● Exercise details: From the entries that follow, copy exactly the lines beginning at the line holding "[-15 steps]" and continuing through the line holding "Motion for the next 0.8".

● Extracted records:
-- Opening Marker --

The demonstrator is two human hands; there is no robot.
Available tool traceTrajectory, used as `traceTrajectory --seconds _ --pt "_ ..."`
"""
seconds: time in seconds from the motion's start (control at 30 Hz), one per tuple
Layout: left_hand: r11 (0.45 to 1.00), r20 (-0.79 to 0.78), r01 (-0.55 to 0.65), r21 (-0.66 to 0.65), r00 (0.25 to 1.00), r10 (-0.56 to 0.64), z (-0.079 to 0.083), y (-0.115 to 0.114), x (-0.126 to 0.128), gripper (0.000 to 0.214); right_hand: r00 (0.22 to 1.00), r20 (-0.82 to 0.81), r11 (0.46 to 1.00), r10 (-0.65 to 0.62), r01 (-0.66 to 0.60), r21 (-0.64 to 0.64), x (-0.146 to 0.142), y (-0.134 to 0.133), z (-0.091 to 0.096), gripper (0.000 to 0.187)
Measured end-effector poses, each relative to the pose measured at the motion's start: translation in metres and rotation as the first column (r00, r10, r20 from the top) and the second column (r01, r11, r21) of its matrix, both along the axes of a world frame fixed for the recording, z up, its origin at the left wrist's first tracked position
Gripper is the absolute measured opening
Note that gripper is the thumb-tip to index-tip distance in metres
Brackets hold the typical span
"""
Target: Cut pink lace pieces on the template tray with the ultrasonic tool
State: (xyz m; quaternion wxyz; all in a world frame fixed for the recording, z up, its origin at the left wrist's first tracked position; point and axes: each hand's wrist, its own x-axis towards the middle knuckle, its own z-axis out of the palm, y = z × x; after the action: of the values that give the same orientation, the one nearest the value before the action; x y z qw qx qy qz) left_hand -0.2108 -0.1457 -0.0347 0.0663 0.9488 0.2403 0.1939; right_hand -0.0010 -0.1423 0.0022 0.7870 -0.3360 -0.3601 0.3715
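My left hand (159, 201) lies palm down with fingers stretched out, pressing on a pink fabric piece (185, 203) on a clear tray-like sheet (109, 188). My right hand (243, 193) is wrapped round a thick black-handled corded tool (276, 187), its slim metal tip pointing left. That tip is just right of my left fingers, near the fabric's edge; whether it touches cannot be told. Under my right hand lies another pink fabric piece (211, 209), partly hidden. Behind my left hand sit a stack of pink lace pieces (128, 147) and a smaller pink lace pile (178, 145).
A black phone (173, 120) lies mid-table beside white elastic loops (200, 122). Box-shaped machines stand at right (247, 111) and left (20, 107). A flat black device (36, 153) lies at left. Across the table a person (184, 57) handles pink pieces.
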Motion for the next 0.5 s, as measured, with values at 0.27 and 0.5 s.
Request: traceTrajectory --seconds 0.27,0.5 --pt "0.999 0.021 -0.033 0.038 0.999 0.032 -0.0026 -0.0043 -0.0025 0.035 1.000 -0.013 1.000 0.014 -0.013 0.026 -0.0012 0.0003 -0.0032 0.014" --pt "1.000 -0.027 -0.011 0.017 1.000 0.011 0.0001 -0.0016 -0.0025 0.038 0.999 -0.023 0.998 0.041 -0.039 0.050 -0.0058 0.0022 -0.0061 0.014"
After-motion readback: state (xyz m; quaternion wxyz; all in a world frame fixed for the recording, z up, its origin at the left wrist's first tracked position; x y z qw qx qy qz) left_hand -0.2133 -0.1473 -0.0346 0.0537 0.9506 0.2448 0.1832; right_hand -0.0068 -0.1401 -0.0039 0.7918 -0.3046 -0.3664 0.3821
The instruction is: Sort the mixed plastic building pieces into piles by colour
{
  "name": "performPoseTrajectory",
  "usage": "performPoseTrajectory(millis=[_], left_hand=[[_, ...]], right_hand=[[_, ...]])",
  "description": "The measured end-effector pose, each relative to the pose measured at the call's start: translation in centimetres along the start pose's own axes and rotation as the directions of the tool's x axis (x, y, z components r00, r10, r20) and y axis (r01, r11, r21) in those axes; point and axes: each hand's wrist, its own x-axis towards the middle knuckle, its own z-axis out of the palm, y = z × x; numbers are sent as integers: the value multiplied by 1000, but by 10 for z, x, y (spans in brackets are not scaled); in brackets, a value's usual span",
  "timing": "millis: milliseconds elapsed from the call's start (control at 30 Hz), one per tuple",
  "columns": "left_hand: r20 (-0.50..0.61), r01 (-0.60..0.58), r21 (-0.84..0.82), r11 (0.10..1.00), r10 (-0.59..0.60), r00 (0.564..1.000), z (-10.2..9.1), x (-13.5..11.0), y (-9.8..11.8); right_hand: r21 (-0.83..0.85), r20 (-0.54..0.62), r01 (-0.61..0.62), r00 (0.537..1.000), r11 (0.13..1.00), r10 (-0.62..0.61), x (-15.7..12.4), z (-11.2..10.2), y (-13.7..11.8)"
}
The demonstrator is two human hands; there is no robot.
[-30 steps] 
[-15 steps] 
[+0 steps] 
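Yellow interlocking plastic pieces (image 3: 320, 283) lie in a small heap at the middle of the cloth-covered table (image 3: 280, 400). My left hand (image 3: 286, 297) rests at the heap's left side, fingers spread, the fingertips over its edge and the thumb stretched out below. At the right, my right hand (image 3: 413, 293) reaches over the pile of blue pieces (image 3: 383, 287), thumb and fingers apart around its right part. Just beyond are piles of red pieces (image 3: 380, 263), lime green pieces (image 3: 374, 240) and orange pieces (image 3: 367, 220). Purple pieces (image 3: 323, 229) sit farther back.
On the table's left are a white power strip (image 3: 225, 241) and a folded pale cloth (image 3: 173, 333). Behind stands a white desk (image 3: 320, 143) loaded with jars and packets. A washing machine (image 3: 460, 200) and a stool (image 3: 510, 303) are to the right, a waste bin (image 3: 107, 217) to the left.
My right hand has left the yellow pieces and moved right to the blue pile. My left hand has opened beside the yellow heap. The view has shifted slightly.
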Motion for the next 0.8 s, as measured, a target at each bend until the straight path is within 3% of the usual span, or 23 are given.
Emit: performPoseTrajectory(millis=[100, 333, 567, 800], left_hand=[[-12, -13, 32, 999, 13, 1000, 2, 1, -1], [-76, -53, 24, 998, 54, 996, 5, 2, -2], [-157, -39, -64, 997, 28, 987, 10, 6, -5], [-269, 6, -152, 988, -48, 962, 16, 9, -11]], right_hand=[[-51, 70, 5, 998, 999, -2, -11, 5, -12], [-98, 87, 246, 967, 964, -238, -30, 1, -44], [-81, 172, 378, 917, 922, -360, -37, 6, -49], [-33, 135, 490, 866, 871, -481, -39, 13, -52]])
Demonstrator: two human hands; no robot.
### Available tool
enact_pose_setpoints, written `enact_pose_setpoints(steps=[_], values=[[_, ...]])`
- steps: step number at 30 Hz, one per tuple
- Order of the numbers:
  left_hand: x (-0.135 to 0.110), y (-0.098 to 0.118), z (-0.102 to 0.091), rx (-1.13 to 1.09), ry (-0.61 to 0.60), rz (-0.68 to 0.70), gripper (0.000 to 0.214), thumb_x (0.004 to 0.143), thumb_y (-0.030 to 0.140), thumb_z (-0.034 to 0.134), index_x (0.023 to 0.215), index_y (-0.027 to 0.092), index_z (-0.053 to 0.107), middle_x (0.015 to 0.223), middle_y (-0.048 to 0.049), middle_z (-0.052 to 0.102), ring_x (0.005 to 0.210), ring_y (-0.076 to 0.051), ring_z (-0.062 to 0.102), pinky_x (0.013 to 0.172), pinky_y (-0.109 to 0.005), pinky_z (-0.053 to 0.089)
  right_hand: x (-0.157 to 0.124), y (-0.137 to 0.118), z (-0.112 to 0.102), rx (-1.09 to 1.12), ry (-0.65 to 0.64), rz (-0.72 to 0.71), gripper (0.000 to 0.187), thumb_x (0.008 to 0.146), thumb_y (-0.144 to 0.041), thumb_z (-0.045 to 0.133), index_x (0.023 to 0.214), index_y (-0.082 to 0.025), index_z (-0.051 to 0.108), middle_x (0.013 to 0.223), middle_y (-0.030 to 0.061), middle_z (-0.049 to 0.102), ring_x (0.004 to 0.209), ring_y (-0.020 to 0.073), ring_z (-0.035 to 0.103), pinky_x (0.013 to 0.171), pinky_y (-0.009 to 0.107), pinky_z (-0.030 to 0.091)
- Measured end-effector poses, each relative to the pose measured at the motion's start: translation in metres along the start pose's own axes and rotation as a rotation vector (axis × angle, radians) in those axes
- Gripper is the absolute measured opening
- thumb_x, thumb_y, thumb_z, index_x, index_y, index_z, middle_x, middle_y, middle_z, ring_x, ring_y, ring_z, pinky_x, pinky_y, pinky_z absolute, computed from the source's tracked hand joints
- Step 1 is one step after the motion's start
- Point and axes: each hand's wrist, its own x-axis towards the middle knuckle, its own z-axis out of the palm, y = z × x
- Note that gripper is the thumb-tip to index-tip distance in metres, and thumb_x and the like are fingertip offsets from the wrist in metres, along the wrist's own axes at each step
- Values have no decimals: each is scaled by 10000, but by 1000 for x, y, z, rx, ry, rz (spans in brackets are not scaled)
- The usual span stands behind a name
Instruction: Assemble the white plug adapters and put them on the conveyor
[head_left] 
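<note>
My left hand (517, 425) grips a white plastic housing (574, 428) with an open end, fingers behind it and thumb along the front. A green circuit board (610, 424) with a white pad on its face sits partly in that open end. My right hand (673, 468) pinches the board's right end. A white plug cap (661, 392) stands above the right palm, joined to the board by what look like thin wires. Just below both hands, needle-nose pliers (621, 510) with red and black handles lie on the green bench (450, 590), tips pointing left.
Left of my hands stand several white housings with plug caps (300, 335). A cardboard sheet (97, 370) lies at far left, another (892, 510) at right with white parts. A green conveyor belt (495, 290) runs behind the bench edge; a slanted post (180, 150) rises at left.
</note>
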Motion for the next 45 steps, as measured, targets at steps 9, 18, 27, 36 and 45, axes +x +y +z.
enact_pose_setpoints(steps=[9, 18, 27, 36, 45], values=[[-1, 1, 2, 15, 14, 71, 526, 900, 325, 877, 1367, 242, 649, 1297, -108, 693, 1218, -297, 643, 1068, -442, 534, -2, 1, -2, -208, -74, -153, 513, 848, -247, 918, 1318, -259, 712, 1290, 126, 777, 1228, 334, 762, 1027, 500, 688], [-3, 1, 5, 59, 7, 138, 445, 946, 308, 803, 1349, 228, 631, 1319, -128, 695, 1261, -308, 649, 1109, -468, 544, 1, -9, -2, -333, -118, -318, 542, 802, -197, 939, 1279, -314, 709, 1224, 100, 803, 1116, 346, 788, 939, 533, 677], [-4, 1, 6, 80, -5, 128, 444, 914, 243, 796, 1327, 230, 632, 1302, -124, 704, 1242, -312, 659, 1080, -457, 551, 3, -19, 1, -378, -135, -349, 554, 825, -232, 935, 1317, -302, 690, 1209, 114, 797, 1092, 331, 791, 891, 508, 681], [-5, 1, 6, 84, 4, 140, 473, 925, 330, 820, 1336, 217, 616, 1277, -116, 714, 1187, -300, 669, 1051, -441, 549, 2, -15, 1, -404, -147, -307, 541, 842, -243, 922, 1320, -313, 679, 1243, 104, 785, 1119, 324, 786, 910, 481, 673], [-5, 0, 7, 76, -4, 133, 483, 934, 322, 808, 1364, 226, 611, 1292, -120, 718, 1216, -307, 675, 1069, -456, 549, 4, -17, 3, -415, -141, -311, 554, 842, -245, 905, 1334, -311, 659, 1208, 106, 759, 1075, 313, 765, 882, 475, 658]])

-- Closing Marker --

● Response below:
[-15 steps] 
[+0 steps] 
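Yellow interlocking plastic pieces (image 3: 320, 283) lie in a small heap at the middle of the cloth-covered table (image 3: 280, 400). My left hand (image 3: 286, 297) rests at the heap's left side, fingers spread, the fingertips over its edge and the thumb stretched out below. At the right, my right hand (image 3: 413, 293) reaches over the pile of blue pieces (image 3: 383, 287), thumb and fingers apart around its right part. Just beyond are piles of red pieces (image 3: 380, 263), lime green pieces (image 3: 374, 240) and orange pieces (image 3: 367, 220). Purple pieces (image 3: 323, 229) sit farther back.
On the table's left are a white power strip (image 3: 225, 241) and a folded pale cloth (image 3: 173, 333). Behind stands a white desk (image 3: 320, 143) loaded with jars and packets. A washing machine (image 3: 460, 200) and a stool (image 3: 510, 303) are to the right, a waste bin (image 3: 107, 217) to the left.
My right hand has left the yellow pieces and moved right to the blue pile. My left hand has opened beside the yellow heap. The view has shifted slightly.
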Motion for the next 0.8 s, as measured, a target at each bend until the straight path is within 3% of the usual span, or 23 are given.

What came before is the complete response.